Pour moi, qui avais grandi dans la difficulté, cet hôtel était un cadeau du ciel. Puis, je commençais à sentir que c’était la fin de l’aventure et j’ai rencontré la mère de mes enfants, alors, j’ai décidé de vendre l’hôtel. Et mon frère a eu l’idée de monter une entreprise de sécurité. Je me suis embarqué dans l’aventure avec lui. Notre binôme était né.
La dernière fois que vous avez eu peur de prendre des risques pour vous lancer dans une aventure ?

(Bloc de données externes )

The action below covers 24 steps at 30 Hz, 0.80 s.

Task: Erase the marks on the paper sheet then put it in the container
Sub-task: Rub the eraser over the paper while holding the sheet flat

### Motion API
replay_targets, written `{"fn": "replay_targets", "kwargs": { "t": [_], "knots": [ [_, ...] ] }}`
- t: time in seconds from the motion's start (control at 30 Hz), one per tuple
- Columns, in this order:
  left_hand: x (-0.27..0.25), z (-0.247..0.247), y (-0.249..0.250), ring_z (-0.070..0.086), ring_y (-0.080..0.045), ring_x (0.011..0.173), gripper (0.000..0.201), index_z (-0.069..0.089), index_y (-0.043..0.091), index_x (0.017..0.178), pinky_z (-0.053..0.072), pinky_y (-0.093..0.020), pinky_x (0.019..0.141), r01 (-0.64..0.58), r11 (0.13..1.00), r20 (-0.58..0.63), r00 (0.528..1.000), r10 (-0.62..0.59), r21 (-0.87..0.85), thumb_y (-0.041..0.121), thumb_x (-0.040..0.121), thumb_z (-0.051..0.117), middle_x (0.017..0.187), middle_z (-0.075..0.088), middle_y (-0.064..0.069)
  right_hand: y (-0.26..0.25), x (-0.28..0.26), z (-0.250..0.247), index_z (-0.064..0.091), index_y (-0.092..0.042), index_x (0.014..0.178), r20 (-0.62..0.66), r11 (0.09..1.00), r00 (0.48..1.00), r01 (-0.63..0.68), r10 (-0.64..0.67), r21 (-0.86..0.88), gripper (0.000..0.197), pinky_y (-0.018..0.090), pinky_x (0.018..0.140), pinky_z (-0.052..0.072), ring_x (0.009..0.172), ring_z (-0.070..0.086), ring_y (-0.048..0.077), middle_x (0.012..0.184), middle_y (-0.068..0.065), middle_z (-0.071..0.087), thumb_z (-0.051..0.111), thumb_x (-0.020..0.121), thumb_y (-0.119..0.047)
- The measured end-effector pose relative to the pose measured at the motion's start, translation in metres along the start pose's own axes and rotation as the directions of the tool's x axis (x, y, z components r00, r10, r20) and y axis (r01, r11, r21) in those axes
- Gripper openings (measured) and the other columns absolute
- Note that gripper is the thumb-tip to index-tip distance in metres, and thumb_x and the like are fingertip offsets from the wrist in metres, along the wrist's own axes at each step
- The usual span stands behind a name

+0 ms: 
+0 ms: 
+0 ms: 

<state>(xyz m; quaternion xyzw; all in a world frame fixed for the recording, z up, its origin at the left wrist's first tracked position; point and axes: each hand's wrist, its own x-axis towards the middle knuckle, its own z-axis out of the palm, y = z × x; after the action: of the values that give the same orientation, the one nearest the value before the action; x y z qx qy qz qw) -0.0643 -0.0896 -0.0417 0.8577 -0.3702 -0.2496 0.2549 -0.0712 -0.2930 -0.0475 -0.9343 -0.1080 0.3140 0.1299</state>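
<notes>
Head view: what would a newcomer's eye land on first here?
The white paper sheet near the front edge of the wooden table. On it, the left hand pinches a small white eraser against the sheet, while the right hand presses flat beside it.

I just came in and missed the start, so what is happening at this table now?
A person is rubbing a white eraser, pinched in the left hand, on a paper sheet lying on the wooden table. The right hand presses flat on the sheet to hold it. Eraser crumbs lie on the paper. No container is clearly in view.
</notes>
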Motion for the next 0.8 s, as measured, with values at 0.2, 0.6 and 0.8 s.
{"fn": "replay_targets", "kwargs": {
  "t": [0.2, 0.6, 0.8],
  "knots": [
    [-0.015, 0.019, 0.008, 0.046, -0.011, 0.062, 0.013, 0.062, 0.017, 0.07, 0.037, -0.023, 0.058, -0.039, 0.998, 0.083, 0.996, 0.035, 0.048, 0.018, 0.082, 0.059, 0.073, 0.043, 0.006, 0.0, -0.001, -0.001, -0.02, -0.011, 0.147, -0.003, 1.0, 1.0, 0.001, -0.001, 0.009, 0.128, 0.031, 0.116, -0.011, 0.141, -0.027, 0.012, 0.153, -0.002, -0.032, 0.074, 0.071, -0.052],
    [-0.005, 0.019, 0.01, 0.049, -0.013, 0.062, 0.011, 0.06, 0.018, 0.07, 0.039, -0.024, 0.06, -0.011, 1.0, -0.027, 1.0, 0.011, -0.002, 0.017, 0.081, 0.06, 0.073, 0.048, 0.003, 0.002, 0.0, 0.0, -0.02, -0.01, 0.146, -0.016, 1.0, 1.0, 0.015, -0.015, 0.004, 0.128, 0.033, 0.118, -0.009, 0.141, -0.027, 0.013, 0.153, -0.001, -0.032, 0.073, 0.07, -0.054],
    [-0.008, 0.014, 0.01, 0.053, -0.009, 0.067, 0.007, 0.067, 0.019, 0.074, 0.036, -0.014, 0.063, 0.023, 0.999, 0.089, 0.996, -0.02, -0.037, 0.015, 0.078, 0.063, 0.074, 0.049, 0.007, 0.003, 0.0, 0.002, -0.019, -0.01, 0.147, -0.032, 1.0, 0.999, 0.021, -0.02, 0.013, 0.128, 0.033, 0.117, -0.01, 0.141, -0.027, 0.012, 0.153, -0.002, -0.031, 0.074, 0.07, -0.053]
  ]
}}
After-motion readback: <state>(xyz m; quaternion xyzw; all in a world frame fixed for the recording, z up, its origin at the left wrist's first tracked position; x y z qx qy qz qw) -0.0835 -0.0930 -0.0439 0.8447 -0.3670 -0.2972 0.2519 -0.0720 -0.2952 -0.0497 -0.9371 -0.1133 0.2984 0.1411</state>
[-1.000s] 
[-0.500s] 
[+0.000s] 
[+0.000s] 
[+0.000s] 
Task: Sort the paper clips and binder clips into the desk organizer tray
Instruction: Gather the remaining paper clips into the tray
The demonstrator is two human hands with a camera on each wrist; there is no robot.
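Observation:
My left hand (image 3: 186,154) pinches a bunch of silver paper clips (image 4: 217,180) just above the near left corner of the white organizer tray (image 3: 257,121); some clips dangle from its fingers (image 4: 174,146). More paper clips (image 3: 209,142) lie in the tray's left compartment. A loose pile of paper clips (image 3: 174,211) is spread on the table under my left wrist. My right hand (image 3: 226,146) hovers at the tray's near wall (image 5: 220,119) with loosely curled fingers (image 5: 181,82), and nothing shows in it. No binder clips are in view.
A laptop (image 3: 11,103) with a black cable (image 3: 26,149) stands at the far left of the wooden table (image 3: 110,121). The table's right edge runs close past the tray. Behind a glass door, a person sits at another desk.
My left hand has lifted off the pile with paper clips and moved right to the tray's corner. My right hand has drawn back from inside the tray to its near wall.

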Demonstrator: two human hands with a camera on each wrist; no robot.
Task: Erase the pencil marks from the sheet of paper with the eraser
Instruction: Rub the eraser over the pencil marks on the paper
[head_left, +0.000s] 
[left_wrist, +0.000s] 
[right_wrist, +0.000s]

Jamais. Avec mon frère, nous n’avons jamais eu peur. Quand on se lance des défis, on y va, et avec lui, c’est un par semaine. Si nous n’y allons pas, ce n’est pas par peur. Le dernier défi que je n’ai pas relevé, ce sont les élections municipales. Parce que je ne connaissais pas le milieu et que je ne me sentais pas d’affinités particulières avec les fonctions que l’on m’offrait. Je sais que la probabilité d’être assis là où je suis aujourd’hui, en venant des quartiers d’où je viens, est de 1%. Ça, j’en suis fier, mais je ne me sens pas appartenir à ce milieu. Surtout qu’à en vouloir trop, la réussite se fait souvent au détriment de la vie personnelle. Il y a deux ans, j’étais dans une phase d’ascension, tout me réussissait, j’ai été pris d’une espèce de boulimie, je disais oui à tout, j’avais des propositions de toutes parts, comme d’entrer sur une liste aux élections municipales à Lorient. J’ai même repris mes études. Ma fille rentrait en première et me disait qu’elle avait déjà fait plus d’études que moi, sans avoir un diplôme… Cela a piqué mon orgueil de papa et j’ai entrepris un diplôme universitaire sur la gestion de la sûreté et de la sécurité des espaces ouverts au public. J’ai obtenu un équivalent Master sur un an en partant toutes les deux semaines à Paris. C’était beaucoup. Trop. Alors j’ai pu dire non à la politique. Je ne pense pas être fait pour ce milieu, je suis sûrement trop entier, impulsif et direct, c’est ce qui m’a mené là où je suis, je ne peux pas perdre cette facette de ma personnalité. Alors peut-être que c’est de ça que j’ai peur. De me perdre et de perdre à nouveau ce que j’ai de plus précieux.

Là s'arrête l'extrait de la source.